Henry: Well I believe he got the first bullet I think that was for Kennedy, I think it was.
Jenni: You remember Kennedy?
Henry: Yes, Robert.
Jenni: What was he?
Henry: Well, he was the President. I think about three times. He was appointed to President too.
Jenni: He got a bullet. What was that all about?
Henry: Well, they were trying to assassinate him.

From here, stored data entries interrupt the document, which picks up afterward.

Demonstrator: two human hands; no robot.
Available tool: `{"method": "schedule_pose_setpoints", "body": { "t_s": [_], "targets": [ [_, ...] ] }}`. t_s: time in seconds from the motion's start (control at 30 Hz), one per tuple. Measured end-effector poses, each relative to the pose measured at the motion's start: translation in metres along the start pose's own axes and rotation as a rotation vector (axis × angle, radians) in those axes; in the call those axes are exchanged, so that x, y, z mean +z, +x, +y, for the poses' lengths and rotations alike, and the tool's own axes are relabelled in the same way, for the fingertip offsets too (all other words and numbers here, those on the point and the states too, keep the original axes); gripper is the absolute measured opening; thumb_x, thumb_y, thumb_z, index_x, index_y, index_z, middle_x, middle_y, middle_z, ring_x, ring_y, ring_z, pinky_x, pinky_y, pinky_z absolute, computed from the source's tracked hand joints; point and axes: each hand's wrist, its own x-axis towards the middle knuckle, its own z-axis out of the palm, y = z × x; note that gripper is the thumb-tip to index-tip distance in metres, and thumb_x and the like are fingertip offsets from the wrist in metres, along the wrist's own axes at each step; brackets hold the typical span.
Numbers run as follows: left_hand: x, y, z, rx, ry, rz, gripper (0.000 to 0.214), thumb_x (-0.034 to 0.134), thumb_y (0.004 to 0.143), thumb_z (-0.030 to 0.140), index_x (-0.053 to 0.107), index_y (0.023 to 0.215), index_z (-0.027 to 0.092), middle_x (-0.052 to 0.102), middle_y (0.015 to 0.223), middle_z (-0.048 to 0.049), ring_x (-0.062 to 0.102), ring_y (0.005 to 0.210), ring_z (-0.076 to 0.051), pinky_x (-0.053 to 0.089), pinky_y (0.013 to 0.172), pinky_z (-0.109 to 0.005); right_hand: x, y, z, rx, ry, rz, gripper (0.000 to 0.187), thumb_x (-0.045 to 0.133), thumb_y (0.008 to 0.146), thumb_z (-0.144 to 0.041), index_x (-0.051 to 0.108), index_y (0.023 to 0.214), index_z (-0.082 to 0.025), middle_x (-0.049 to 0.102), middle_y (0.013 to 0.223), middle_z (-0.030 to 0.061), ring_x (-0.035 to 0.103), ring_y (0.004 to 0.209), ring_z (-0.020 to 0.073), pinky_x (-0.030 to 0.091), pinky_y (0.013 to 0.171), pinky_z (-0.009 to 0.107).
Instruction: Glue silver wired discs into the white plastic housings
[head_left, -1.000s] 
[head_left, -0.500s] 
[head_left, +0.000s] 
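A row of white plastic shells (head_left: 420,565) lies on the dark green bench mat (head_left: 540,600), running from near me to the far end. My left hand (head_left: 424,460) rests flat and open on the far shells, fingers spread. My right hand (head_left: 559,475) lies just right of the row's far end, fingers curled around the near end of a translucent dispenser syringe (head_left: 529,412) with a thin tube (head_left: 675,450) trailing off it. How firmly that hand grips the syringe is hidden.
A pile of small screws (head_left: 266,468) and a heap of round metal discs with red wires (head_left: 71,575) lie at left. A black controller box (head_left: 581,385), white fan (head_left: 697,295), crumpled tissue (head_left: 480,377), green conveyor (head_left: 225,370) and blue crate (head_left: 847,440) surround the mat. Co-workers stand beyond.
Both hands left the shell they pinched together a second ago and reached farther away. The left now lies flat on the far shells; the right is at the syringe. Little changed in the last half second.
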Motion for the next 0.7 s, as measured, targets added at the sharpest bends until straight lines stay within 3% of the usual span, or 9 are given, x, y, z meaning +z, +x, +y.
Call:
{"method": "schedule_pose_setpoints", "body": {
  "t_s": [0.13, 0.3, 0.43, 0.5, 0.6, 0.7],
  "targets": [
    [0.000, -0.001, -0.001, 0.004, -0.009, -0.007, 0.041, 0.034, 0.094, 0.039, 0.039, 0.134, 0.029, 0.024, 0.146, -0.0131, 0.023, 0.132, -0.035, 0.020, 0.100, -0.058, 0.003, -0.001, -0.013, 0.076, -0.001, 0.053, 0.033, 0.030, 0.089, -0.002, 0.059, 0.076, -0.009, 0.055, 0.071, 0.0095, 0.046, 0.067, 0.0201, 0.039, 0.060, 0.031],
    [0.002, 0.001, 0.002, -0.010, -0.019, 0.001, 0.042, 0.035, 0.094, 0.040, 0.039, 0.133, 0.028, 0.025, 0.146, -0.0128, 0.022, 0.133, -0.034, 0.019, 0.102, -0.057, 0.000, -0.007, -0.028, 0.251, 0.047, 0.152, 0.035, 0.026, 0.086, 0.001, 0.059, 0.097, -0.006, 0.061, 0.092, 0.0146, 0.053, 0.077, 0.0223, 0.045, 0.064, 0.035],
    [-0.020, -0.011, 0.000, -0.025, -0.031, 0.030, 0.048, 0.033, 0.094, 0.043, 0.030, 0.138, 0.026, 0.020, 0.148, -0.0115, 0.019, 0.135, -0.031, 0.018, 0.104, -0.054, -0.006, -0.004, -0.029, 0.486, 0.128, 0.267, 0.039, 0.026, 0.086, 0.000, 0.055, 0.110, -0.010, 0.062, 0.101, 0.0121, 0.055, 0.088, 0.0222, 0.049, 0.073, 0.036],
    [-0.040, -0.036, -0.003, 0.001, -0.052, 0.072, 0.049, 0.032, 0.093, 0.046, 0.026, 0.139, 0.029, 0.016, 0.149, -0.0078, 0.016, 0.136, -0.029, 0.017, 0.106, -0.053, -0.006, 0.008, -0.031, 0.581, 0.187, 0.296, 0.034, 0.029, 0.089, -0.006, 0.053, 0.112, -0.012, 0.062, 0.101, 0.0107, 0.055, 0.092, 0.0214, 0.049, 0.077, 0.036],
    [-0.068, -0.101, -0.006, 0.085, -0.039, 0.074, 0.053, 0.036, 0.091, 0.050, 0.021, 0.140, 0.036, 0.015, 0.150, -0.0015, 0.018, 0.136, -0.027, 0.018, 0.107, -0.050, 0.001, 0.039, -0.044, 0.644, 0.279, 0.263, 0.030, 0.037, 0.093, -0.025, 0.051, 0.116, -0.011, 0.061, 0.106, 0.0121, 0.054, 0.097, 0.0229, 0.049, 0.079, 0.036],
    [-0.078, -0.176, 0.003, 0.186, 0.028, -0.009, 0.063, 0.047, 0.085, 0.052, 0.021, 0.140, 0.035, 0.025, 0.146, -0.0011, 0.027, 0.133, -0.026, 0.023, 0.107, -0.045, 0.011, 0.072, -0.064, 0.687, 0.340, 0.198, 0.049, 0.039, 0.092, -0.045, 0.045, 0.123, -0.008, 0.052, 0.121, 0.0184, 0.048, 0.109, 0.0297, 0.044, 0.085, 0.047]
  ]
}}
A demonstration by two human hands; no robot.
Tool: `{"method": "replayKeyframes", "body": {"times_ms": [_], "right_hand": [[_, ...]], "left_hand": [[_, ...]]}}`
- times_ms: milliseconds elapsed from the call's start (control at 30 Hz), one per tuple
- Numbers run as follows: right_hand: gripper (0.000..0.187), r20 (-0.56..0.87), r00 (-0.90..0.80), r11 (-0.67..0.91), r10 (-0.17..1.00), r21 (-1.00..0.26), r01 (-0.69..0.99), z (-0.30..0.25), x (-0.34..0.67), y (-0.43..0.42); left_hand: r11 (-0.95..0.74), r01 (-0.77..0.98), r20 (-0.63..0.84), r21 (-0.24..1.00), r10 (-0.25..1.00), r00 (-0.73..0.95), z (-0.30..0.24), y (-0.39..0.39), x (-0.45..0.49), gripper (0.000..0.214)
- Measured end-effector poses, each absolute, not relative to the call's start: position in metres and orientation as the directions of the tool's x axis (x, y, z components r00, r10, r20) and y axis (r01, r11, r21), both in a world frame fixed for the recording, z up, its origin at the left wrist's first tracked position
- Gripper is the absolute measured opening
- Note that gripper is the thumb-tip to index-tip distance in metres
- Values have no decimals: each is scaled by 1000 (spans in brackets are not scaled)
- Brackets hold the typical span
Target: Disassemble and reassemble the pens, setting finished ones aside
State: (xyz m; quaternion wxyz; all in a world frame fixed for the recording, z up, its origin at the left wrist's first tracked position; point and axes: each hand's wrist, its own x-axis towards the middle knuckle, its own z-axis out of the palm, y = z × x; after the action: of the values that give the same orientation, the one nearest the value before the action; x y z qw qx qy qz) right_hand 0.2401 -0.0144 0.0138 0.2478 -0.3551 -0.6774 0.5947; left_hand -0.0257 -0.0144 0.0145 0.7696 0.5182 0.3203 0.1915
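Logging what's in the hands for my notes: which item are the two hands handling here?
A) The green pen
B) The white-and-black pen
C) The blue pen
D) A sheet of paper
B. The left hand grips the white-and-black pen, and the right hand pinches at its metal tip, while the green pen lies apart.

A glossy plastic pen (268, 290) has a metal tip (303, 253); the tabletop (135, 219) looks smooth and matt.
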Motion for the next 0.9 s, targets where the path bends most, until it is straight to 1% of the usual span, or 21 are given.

Jenni: And did they? Did they kill him or not?
Henry: No they didn't.
Jenni: So is he still alive?
Henry: Yes, he is still alive, but he got out of politics in a way.
Jenni: I don't blame him.
Henry: No, guess not.
Jenni: How long ago was he the President do you think?
Henry: He became the President after Roosevelt. 'Course there was Teddy Roosevelt. That was a long time before that.
Jenni: What is Franklin Roosevelt's wife's name?
Henry: I can't think of it.
Jenni: It starts with E I think--Eleanor. You were going to say that?
Henry: No, I wasn't. I was going to say Ethel. (Ethel was Robert Kennedy's wife.)